LLMs have two inherent flaws: their knowledge is frozen at the completion of training, and they don't know your company's internal rules. The core idea of RAG is to give LLMs an open-book exam—when a user asks a question, it first retrieves the most relevant document snippets from the enterprise knowledge base, then feeds these materials along with the question to the model, allowing it to answer with reference materials in hand.

This tutorial reveals that RAG is not a single technology, but an engineering pipeline comprising five stages: document loading, document chunking, generating Embeddings (converting text into computable mathematical vectors), storing them in a vector database (a database specifically for storing and retrieving vectors), and finally performing similarity search and generating an answer. These five stages are tightly linked; if any single link fails, the LLM's answers will go off track.

Industry view

We note that the industry consensus on RAG is shifting from "whether to use it" to "how to use it well." It directly solves the data privacy and hallucination issues enterprises care about most, without requiring massive investment to retrain models, making it economically efficient.

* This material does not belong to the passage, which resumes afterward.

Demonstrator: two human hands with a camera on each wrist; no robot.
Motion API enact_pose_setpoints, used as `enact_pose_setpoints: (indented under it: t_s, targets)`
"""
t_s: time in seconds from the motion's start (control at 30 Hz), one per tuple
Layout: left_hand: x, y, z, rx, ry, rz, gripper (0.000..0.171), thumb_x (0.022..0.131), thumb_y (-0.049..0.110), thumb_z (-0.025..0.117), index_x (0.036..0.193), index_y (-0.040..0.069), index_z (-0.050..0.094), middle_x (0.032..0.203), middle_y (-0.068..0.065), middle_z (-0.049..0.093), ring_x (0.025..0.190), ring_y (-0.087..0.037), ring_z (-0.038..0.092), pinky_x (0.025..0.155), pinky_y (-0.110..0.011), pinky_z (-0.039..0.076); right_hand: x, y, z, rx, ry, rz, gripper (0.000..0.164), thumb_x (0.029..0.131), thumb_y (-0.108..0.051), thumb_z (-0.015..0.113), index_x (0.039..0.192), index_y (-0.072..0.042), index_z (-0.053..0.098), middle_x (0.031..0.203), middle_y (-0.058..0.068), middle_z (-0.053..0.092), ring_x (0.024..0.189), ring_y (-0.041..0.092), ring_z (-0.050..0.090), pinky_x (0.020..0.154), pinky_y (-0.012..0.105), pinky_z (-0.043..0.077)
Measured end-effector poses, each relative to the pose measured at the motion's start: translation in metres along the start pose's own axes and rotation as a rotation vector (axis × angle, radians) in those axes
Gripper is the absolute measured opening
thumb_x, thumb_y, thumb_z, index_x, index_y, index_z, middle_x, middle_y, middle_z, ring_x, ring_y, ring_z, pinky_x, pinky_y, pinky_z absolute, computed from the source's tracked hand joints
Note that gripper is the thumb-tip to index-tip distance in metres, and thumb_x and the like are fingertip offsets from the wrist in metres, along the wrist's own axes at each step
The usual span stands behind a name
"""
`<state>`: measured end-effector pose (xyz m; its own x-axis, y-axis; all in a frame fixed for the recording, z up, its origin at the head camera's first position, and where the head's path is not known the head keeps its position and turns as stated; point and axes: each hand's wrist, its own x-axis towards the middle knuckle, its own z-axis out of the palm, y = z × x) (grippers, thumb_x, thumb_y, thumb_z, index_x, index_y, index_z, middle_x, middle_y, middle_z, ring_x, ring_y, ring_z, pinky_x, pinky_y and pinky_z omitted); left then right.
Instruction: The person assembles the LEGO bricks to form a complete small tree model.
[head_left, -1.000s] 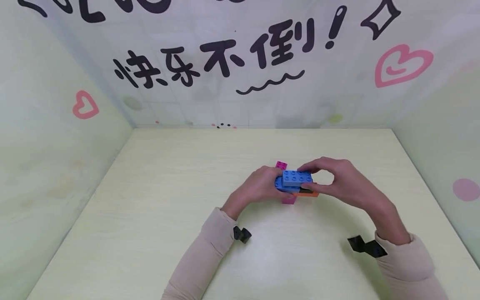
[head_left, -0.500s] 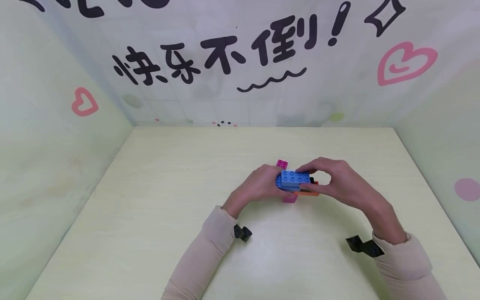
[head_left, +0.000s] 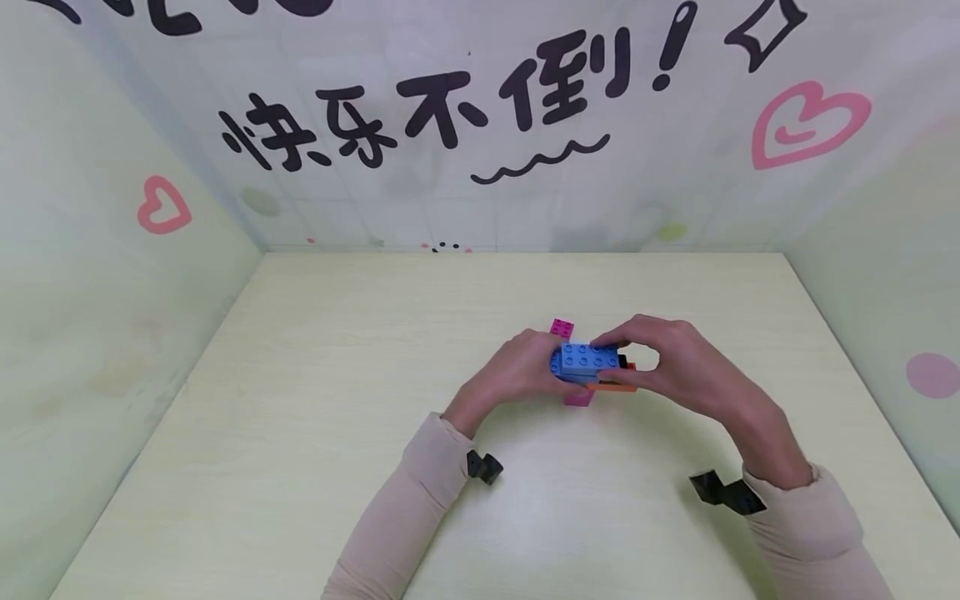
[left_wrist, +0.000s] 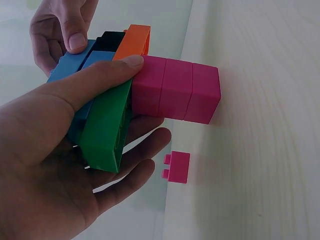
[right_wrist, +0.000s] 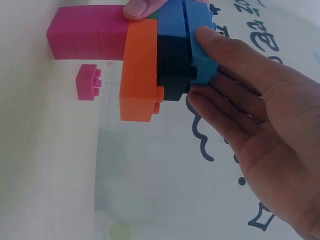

But it is worth our concern that RAG is not a silver bullet. The accuracy of the retrieval stage is the biggest hidden worry: if the materials retrieved from the knowledge base are incorrect to begin with, the LLM will only generate severe hallucinations based on wrong data. Currently, many dissenting voices point out that many teams underestimate the engineering difficulty, assuming that connecting a vector database solves everything. In reality, the dirty work—how to chunk documents, how fine to cut them, and how to handle hybrid search and reranking—is what truly determines the success or failure of the system.

Impact on regular people

  • For enterprise IT: The focus is shifting from "which LLM to choose" to "how to revitalize internal data." Historical data cleaning and document structuring have become the new cost bottlenecks.
  • For individual careers: The dividend period for "wrapper" developers who only know how to call APIs is ending. AI engineers who understand document chunking strategies and retrieval optimization are becoming an enterprise necessity.
  • For the consumer market: Various AI assistants will move beyond generic answers, and "personal external brain" products based on personal knowledge bases and proprietary data will become increasingly common.